* _Work item_
Could you print every record below exactly as written?
[Start of Attachment]
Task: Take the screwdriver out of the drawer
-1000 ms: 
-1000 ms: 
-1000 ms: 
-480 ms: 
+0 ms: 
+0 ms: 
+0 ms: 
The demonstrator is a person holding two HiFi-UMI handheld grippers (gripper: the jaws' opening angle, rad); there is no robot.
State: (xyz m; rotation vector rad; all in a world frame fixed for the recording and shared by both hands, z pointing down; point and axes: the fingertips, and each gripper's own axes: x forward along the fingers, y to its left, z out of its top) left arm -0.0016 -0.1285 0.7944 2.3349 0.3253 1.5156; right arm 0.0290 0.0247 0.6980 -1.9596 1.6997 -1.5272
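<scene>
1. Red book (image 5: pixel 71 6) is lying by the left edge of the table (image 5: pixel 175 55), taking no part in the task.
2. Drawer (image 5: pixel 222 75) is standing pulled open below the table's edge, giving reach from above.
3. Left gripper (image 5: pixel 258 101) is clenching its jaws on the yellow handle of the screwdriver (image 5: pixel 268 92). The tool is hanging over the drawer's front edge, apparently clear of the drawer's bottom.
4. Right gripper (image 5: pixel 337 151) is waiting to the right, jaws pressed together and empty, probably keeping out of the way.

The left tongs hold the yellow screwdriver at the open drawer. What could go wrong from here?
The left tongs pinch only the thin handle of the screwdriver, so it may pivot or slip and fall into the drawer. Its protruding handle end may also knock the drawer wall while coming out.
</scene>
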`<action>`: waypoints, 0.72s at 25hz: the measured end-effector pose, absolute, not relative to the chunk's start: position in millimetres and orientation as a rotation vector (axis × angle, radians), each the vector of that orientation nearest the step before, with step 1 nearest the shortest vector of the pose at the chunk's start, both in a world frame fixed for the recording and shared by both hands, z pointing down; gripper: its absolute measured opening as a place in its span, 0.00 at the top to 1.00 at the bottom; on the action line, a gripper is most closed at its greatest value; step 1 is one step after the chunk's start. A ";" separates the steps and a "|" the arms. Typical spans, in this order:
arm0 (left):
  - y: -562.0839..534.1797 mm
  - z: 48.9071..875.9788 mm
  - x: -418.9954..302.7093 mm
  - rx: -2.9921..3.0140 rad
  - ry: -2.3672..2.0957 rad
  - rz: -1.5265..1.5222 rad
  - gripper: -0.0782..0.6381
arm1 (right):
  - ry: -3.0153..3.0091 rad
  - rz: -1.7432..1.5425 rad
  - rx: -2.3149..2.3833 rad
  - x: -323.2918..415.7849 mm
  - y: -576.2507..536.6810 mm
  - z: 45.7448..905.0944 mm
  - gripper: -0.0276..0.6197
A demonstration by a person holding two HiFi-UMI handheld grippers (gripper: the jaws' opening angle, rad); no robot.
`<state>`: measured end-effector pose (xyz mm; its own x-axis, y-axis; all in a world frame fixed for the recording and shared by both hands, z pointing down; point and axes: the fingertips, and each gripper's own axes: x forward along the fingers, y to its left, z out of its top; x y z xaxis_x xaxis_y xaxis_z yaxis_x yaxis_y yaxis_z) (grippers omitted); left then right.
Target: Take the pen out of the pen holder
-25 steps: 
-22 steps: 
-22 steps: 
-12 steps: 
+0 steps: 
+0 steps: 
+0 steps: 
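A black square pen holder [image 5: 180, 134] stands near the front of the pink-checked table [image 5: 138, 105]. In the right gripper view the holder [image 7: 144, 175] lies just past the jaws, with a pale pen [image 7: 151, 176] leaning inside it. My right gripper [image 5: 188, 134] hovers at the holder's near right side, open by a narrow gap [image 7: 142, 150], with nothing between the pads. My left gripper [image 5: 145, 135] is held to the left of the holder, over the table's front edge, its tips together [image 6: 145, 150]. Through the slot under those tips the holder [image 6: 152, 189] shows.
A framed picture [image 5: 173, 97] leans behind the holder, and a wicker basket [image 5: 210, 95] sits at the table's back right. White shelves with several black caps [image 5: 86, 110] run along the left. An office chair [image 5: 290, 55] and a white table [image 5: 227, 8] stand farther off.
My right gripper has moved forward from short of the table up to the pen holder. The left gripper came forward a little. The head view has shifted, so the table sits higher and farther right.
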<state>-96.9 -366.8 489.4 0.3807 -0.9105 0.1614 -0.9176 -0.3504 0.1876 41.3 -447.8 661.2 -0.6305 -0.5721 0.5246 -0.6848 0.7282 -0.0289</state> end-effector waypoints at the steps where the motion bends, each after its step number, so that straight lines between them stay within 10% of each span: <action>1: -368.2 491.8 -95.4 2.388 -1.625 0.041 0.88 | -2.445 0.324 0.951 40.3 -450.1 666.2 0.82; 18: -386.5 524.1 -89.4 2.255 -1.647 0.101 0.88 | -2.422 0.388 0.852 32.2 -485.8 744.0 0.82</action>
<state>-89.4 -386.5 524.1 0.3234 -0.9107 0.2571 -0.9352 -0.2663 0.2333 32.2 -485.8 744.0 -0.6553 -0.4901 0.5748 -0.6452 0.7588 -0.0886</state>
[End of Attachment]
* _Task output_
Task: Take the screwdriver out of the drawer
-1000 ms: 
-1000 ms: 
-1000 ms: 
-480 ms: 
+0 ms: 
+0 ms: 
+0 ms: 
The demonstrator is a person holding two HiFi-UMI handheld grippers (gripper: the jaws' opening angle, rad); there is no robot.
State: (xyz m; rotation vector rad; all in a world frame fixed for the recording and shared by both hands, z pointing down; point and axes: the fingertips, and each gripper's own axes: x forward along the fingers, y to its left, z out of its top) left arm -0.0016 -0.1285 0.7944 2.3349 0.3253 1.5156; right arm 0.0290 0.0247 0.6980 -1.9596 1.6997 -1.5272
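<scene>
1. Red book (image 5: pixel 71 6) is lying by the left edge of the table (image 5: pixel 175 55), taking no part in the task.
2. Drawer (image 5: pixel 222 75) is standing pulled open below the table's edge, giving reach from above.
3. Left gripper (image 5: pixel 258 101) is clenching its jaws on the yellow handle of the screwdriver (image 5: pixel 268 92). The tool is hanging over the drawer's front edge, apparently clear of the drawer's bottom.
4. Right gripper (image 5: pixel 337 151) is waiting to the right, jaws pressed together and empty, probably keeping out of the way.

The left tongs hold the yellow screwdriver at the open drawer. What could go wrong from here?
The left tongs pinch only the thin handle of the screwdriver, so it may pivot or slip and fall into the drawer. Its protruding handle end may also knock the drawer wall while coming out.
</scene>
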`<action>`: waypoints, 0.72s at 25hz: the measured end-effector pose, absolute, not relative to the chunk's start: position in millimetres and orientation as a rotation vector (axis × angle, radians), each the vector of that orientation nearest the step before, with step 1 nearest the shortest vector of the pose at the chunk's start, both in a world frame fixed for the recording and shared by both hands, z pointing down; gripper: its absolute measured opening as a place in its span, 0.00 at the top to 1.00 at the bottom; on the action line, a gripper is most closed at its greatest value; step 1 is one step after the chunk's start. A ";" separates the steps and a "|" the arms. Typical spans, in this order:
arm0 (left):
  - y: -562.0839..534.1797 mm
  - z: 48.9071..875.9788 mm
  - x: -418.9954..302.7093 mm
  - rx: -2.9921..3.0140 rad
  - ry: -2.3672..2.0957 rad
  - rz: -1.5265..1.5222 rad
  - gripper: -0.0782..0.6381
arm1 (right):
  - ry: -3.0153..3.0091 rad
  - rz: -1.7432..1.5425 rad
  - rx: -2.3149..2.3833 rad
  - x: -323.2918..415.7849 mm
  - y: -576.2507..536.6810 mm
  - z: 45.7448..905.0944 mm
  - gripper: -0.0276..0.6197
A demonstration by a person holding two HiFi-UMI handheld grippers (gripper: the jaws' opening angle, rad); no robot.
`<state>`: measured end-effector pose (xyz mm; its own x-axis, y-axis; all in a world frame fixed for the recording and shared by both hands, z pointing down; point and axes: the fingertips, and each gripper's own axes: x forward along the fingers, y to its left, z out of its top; x y z xaxis_x xaxis_y xaxis_z yaxis_x yaxis_y yaxis_z) (grippers omitted); left then right.
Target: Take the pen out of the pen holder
-25 steps: 
-22 steps: 
-22 steps: 
-12 steps: 
+0 steps: 
+0 steps: 
+0 steps: 
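A black square pen holder [image 5: 180, 134] stands near the front of the pink-checked table [image 5: 138, 105]. In the right gripper view the holder [image 7: 144, 175] lies just past the jaws, with a pale pen [image 7: 151, 176] leaning inside it. My right gripper [image 5: 188, 134] hovers at the holder's near right side, open by a narrow gap [image 7: 142, 150], with nothing between the pads. My left gripper [image 5: 145, 135] is held to the left of the holder, over the table's front edge, its tips together [image 6: 145, 150]. Through the slot under those tips the holder [image 6: 152, 189] shows.
A framed picture [image 5: 173, 97] leans behind the holder, and a wicker basket [image 5: 210, 95] sits at the table's back right. White shelves with several black caps [image 5: 86, 110] run along the left. An office chair [image 5: 290, 55] and a white table [image 5: 227, 8] stand farther off.
My right gripper has moved forward from short of the table up to the pen holder. The left gripper came forward a little. The head view has shifted, so the table sits higher and farther right.
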<state>-96.9 -366.8 489.4 0.3807 -0.9105 0.1614 -0.9176 -0.3504 0.1876 41.3 -447.8 661.2 -0.6305 -0.5721 0.5246 -0.6848 0.7282 -0.0289</state> end-effector waypoints at the steps where the motion bends, each after its step number, so that straight lines between them stay within 10% of each span: <action>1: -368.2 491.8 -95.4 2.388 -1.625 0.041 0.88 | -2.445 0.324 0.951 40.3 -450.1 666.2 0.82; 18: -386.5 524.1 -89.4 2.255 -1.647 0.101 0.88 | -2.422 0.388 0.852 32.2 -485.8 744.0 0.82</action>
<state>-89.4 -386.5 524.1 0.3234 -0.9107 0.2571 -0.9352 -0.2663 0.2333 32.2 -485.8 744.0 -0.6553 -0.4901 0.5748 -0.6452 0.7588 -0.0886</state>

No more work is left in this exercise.